- _What you need to do_:
Lines of the records that hold the word "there" are to be counted; give the number and nothing more.
BEGIN Material for the task
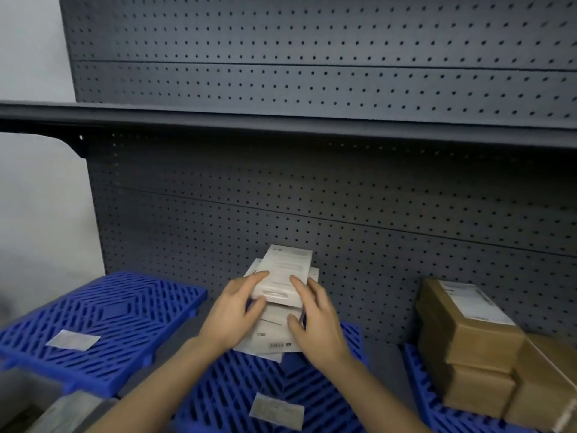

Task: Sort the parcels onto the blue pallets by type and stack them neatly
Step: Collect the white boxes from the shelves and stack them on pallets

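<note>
White boxes sit stacked on the middle blue pallet; left hand and right hand clasp the stack's sides, the top box tilted. Brown cartons fill the right pallet.

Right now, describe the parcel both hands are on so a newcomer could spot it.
Start at the middle blue pallet under the dark pegboard shelf. A stack of white boxes sits at its back edge. The wanted parcel is the top white box, skewed across the stack, with the left hand and right hand gripping its sides.
</note>
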Motion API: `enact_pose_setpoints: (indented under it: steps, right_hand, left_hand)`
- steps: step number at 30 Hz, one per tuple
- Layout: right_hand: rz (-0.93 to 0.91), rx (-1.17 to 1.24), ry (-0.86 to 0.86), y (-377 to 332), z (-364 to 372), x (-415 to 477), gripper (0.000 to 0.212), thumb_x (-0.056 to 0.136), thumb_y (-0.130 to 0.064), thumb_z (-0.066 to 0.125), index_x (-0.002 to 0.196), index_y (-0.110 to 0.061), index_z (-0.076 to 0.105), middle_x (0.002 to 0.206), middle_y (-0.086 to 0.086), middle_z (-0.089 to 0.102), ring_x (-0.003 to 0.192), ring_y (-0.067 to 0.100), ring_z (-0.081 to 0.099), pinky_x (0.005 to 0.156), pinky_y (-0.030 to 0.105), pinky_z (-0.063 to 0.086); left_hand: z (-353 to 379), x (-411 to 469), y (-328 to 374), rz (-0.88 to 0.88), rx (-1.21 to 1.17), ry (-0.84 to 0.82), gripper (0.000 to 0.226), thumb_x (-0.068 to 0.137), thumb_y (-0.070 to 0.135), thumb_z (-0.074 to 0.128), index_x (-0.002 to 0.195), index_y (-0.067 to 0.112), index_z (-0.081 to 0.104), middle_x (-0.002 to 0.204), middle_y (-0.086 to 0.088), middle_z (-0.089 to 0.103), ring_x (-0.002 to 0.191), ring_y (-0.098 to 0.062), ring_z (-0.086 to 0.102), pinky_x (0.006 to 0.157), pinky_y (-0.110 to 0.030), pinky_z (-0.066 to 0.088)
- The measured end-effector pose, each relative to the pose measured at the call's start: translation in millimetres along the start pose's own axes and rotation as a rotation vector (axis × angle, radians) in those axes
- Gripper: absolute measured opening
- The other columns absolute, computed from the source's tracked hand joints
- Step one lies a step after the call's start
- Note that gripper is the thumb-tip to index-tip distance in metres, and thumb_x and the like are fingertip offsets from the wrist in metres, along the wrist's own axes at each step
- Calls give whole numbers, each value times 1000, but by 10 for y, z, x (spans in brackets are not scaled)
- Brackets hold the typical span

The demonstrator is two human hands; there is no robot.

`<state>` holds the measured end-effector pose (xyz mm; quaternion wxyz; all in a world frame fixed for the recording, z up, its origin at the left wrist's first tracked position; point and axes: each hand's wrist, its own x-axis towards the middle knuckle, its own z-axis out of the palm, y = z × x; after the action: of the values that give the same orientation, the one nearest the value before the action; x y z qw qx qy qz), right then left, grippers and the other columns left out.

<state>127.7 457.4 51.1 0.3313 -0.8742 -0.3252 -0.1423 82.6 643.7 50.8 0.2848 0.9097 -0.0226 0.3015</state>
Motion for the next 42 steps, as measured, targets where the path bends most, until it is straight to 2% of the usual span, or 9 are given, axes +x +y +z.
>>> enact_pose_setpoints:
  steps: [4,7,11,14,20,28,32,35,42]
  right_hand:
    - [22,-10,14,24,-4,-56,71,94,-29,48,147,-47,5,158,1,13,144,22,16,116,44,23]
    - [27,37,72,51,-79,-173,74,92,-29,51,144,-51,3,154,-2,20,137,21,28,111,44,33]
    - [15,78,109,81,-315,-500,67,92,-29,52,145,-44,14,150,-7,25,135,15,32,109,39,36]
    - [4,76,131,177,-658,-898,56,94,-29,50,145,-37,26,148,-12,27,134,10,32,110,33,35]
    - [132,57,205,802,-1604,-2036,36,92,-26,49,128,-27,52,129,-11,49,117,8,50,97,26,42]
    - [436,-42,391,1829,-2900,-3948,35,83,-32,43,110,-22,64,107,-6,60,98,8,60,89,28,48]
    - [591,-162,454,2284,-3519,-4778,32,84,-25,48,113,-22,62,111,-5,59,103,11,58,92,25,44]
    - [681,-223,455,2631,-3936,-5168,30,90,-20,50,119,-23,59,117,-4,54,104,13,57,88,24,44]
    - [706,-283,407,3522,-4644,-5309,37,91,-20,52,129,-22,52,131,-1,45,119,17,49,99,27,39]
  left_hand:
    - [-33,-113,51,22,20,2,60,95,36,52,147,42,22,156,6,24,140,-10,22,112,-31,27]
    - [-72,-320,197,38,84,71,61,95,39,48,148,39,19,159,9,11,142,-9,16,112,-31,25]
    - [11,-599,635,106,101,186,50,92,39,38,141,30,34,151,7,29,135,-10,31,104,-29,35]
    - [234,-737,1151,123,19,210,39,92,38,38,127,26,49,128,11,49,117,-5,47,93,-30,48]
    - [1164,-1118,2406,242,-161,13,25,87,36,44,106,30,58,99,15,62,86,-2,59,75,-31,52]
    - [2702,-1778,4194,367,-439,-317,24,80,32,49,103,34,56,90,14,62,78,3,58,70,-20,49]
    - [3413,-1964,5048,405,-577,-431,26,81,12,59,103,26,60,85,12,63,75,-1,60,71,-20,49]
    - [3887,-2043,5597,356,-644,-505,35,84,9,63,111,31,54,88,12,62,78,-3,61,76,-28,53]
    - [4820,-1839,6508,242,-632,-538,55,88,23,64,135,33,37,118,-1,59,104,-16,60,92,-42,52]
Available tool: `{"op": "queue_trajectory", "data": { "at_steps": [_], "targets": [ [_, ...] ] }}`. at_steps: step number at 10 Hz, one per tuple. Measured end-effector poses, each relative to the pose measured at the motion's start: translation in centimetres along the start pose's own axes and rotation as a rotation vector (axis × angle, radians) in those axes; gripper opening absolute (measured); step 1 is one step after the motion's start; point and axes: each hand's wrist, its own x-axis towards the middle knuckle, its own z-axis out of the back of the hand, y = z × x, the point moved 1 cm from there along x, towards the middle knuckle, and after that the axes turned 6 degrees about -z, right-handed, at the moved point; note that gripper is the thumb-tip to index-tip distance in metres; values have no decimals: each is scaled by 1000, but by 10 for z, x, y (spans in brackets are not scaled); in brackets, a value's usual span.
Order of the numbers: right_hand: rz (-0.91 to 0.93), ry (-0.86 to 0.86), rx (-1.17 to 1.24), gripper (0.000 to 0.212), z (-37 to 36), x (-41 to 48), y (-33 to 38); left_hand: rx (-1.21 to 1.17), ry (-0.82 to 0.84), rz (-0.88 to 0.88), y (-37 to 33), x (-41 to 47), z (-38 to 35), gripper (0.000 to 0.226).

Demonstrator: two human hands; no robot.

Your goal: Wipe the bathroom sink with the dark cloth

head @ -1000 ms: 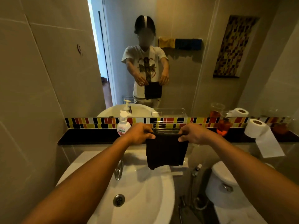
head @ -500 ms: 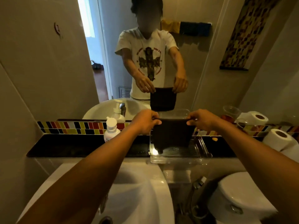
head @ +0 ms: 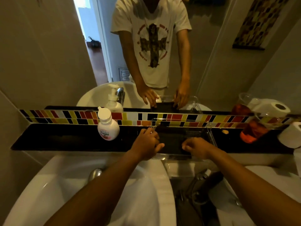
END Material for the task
- _Answer space_:
2